▶ **Task instructions**: Reproduce exactly, and only, the lines below from the one containing "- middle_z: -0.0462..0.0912" through the one containing "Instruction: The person".

▶ **Records**:
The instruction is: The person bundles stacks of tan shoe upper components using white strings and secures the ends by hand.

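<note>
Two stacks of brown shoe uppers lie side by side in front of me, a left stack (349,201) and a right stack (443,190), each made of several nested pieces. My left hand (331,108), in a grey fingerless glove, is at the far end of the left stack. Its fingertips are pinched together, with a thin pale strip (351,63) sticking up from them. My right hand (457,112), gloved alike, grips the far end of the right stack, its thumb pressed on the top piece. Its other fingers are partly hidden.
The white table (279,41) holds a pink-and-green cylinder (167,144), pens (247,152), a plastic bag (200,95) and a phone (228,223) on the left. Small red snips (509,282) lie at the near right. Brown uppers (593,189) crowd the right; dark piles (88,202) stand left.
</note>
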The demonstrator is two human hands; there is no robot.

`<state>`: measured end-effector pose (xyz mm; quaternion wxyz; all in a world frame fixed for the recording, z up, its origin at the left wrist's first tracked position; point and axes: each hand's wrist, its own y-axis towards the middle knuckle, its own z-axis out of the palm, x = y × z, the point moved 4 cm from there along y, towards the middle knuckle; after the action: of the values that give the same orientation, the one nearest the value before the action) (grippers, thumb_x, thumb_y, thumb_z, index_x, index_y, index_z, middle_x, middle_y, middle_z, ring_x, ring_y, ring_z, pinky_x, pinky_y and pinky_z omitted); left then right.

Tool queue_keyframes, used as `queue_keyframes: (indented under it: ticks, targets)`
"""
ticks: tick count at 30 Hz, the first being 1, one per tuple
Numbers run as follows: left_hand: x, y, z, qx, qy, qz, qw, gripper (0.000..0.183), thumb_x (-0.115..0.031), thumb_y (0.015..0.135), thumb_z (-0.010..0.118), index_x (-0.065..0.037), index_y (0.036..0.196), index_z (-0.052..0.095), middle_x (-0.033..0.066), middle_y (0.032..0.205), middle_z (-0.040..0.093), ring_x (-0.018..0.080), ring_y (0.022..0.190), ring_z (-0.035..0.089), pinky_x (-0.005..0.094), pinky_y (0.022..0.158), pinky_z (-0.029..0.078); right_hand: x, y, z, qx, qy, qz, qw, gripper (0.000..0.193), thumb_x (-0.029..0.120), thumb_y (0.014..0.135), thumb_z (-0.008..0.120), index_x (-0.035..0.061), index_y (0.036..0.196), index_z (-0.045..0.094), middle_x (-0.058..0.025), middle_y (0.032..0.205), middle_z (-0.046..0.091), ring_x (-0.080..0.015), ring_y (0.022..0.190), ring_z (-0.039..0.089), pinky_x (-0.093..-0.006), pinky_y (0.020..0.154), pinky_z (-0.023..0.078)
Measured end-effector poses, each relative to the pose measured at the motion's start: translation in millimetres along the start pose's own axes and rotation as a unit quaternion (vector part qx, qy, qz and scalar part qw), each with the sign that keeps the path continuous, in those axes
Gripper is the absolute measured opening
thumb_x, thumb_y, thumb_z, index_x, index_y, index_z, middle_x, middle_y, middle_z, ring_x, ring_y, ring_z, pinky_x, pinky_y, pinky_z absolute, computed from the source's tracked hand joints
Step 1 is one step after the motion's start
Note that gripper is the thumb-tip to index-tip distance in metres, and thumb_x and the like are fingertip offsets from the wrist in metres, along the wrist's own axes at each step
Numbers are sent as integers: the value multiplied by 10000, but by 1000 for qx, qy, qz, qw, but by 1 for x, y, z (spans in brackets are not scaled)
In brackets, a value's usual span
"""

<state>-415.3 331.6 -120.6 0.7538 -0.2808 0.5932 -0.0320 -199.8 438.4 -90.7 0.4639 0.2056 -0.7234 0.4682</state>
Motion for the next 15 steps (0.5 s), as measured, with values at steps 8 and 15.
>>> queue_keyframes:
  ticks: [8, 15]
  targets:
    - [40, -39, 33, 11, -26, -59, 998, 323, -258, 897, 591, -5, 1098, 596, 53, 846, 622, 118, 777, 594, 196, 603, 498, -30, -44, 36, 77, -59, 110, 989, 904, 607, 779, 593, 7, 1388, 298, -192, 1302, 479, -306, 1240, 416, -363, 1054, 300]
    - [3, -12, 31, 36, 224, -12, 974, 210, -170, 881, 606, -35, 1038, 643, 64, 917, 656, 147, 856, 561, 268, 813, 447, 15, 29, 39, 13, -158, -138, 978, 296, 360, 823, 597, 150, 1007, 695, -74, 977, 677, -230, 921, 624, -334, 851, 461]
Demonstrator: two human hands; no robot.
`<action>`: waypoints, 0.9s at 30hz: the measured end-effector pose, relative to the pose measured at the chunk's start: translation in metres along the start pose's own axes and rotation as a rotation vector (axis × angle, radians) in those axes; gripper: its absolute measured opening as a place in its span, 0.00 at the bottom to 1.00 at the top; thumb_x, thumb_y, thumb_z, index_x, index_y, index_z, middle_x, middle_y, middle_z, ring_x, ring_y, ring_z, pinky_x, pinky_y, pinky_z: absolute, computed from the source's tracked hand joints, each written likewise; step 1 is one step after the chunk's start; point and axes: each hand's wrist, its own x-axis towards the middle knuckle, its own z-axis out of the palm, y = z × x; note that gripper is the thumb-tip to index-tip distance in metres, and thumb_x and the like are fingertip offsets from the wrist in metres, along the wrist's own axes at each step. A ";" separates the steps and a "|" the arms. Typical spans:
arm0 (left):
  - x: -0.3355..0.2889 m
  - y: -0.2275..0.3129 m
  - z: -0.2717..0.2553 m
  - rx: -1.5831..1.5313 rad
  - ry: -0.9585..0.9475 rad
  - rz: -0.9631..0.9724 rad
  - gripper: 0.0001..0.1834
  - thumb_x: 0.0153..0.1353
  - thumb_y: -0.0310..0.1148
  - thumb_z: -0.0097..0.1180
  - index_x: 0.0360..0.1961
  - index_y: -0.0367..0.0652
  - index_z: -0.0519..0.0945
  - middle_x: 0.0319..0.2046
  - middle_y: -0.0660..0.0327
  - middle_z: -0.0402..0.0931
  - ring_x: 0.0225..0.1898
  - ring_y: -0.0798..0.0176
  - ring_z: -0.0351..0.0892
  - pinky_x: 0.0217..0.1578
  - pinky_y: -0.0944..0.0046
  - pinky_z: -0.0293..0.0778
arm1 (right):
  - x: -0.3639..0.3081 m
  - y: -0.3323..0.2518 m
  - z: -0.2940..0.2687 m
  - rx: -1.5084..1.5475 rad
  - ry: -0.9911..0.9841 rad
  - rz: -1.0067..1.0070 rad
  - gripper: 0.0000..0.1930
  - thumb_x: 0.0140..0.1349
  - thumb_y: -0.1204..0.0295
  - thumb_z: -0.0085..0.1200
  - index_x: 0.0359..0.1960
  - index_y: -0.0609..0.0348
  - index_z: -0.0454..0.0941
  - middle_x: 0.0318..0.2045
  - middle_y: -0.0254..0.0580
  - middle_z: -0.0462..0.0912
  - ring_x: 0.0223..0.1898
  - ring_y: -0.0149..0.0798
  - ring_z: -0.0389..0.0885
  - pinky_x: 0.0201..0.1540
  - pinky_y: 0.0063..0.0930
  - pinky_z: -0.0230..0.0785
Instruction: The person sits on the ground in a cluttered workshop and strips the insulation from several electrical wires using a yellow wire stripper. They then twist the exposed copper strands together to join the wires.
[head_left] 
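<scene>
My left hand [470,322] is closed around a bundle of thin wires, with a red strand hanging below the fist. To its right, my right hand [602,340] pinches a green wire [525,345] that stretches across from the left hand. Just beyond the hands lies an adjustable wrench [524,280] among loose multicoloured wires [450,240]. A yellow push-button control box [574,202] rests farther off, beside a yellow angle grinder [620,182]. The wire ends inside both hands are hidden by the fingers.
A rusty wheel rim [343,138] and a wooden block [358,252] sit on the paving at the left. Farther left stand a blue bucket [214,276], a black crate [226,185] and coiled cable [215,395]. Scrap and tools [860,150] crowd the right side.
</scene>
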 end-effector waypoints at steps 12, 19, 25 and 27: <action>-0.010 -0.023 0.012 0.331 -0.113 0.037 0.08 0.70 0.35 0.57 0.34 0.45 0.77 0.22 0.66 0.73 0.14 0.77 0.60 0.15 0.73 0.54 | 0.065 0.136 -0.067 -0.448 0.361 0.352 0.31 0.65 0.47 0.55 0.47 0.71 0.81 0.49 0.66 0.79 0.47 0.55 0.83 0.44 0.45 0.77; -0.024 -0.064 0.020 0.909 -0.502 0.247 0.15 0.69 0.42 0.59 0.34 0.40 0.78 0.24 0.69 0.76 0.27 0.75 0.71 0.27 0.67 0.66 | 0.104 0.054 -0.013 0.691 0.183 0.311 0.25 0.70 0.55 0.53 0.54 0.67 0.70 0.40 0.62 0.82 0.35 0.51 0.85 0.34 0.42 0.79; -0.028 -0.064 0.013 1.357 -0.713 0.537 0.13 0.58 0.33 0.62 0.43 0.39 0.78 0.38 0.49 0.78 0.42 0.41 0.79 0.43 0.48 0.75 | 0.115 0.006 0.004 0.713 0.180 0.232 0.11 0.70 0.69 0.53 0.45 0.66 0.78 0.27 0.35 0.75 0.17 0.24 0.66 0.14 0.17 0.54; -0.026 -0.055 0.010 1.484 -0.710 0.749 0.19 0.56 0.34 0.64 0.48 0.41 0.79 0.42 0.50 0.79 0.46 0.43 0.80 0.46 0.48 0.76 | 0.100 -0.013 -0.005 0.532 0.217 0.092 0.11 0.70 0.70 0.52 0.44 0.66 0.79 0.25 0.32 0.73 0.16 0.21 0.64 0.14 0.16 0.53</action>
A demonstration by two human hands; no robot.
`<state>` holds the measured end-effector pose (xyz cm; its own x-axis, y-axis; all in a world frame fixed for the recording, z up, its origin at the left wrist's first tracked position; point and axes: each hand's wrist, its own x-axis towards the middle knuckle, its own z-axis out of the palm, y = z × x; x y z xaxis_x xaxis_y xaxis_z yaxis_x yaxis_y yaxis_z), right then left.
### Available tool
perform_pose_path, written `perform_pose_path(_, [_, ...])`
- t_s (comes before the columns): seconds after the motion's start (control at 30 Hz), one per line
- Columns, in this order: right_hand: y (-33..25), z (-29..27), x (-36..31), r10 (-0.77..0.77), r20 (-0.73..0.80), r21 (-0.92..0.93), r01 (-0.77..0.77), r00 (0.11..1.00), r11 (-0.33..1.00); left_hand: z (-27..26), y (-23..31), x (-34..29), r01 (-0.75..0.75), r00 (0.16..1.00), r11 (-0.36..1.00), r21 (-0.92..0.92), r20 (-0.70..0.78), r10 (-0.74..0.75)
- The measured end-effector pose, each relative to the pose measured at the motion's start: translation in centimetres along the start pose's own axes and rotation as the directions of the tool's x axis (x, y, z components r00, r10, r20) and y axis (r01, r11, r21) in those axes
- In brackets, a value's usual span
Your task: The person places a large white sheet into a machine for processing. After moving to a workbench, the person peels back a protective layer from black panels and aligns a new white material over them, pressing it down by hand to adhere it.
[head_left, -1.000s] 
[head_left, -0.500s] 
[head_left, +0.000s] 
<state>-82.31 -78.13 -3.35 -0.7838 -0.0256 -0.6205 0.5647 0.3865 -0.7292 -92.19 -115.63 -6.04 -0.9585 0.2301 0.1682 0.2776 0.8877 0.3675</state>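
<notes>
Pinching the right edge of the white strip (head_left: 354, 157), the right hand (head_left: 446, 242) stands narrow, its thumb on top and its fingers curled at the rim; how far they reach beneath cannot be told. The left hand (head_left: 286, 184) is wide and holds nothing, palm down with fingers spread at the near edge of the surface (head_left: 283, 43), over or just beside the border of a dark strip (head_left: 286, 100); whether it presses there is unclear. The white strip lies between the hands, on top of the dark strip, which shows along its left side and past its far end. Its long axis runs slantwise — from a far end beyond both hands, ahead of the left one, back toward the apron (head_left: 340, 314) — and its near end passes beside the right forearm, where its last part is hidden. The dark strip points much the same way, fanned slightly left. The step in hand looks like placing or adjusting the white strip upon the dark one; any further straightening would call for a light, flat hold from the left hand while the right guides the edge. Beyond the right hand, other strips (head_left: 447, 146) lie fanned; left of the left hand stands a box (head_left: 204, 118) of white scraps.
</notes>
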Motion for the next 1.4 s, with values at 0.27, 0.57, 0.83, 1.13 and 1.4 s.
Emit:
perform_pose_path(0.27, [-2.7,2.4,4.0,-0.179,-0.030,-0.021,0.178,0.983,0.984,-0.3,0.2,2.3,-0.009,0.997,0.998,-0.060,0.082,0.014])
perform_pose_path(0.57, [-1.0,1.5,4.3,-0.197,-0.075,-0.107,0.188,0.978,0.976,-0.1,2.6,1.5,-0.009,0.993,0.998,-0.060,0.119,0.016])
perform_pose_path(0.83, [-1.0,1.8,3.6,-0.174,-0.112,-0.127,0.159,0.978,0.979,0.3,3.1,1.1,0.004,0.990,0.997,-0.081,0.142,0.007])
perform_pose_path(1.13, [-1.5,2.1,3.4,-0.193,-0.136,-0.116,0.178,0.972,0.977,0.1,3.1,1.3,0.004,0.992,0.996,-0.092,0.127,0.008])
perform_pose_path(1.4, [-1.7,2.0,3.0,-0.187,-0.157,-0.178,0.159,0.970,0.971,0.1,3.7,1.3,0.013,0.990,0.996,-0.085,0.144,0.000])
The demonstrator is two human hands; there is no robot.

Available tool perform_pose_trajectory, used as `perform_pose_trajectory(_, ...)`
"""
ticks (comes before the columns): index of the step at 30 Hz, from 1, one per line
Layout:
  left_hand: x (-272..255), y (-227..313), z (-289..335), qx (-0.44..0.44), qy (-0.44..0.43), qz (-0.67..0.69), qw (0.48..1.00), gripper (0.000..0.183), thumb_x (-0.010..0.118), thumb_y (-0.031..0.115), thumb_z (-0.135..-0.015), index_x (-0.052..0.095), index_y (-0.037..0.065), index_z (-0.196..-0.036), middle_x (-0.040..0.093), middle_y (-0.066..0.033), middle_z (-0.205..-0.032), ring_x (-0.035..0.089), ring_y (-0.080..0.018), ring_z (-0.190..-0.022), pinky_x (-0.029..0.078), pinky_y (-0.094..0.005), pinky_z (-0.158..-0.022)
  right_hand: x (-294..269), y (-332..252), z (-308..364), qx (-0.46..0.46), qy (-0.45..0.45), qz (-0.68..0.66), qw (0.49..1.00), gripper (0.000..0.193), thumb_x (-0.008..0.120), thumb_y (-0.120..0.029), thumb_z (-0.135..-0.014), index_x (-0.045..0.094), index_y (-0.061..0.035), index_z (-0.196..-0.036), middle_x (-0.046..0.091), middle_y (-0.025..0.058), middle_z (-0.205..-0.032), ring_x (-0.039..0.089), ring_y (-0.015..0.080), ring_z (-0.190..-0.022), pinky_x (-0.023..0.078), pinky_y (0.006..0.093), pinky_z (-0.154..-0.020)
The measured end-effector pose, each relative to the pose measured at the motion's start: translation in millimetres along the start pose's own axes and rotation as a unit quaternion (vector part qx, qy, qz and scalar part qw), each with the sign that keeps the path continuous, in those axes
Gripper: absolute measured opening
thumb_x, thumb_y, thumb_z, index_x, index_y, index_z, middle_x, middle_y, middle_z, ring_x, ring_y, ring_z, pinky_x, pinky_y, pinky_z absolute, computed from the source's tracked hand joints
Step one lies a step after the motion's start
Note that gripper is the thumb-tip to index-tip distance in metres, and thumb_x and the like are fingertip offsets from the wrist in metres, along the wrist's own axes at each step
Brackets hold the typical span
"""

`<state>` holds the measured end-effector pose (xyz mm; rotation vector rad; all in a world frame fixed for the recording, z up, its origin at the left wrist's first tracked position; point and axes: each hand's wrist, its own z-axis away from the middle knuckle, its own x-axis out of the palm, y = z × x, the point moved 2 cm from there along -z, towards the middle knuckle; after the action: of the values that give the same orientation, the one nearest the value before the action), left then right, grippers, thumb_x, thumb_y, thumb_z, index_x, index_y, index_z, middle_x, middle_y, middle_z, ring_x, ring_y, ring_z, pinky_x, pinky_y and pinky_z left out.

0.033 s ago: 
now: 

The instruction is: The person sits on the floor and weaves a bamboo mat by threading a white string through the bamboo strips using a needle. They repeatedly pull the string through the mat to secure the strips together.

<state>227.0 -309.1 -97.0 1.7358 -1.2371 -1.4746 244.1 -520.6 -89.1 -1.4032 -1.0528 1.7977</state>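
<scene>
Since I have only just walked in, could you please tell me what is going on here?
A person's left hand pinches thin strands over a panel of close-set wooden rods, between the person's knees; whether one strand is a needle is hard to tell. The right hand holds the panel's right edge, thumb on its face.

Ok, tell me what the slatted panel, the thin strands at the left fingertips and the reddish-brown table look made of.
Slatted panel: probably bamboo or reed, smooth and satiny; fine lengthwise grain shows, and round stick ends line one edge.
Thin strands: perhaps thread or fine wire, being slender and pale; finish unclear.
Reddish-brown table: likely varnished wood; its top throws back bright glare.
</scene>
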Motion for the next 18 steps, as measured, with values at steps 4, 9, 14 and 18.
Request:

▶ **Task result**:
  - middle_z: -0.0462..0.0912
  - ring_x: 0.0223..0.1898
  - ring_y: -0.0149..0.0798
  - ring_z: -0.0389..0.0885
  - pinky_x: 0.0201..0.1540
  - pinky_y: 0.0063..0.0930
  - pinky_z: -0.0230..0.0785
Instruction: The person sits on the ground in a cluttered workshop and strips the insulation from several electrical wires using a yellow wire stripper. They then twist the exposed copper strands together to join the wires.

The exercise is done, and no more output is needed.